Scan the material below for the string "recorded". Report every line that has it.

Content starts

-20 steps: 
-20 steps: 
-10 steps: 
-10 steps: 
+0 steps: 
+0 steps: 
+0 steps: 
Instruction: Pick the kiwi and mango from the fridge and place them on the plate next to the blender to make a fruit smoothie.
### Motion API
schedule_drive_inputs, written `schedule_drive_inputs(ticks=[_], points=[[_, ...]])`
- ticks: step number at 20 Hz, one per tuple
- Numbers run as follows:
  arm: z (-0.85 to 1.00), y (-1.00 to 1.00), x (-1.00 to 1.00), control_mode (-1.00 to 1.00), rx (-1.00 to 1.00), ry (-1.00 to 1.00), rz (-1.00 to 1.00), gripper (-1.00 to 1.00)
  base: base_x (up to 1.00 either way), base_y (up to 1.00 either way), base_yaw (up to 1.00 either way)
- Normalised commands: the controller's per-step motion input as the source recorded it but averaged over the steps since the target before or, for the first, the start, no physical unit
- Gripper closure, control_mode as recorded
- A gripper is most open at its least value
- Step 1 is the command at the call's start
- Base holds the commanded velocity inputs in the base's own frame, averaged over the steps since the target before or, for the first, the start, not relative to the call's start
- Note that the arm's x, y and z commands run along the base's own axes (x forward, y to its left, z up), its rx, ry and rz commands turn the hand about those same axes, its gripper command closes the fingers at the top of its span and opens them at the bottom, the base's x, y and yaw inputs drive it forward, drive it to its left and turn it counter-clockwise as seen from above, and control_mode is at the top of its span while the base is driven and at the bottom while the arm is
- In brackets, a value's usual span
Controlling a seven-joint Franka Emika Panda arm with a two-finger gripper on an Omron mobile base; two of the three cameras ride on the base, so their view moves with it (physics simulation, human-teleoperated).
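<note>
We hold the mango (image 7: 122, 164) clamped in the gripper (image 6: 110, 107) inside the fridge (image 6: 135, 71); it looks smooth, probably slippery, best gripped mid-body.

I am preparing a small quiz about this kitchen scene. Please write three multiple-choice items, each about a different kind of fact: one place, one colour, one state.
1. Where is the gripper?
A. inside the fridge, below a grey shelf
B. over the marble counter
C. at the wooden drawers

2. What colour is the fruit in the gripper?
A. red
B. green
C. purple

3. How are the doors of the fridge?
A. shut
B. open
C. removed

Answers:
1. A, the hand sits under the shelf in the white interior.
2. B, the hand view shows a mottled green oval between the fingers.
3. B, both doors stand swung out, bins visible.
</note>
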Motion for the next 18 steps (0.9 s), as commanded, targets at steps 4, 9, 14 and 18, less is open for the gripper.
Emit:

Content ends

The answer:
- Normalised commands: the controller's per-step motion input as the source recorded it but averaged over the steps since the target before or, for the first, the start, no physical unit
- Gripper closure, control_mode as recorded

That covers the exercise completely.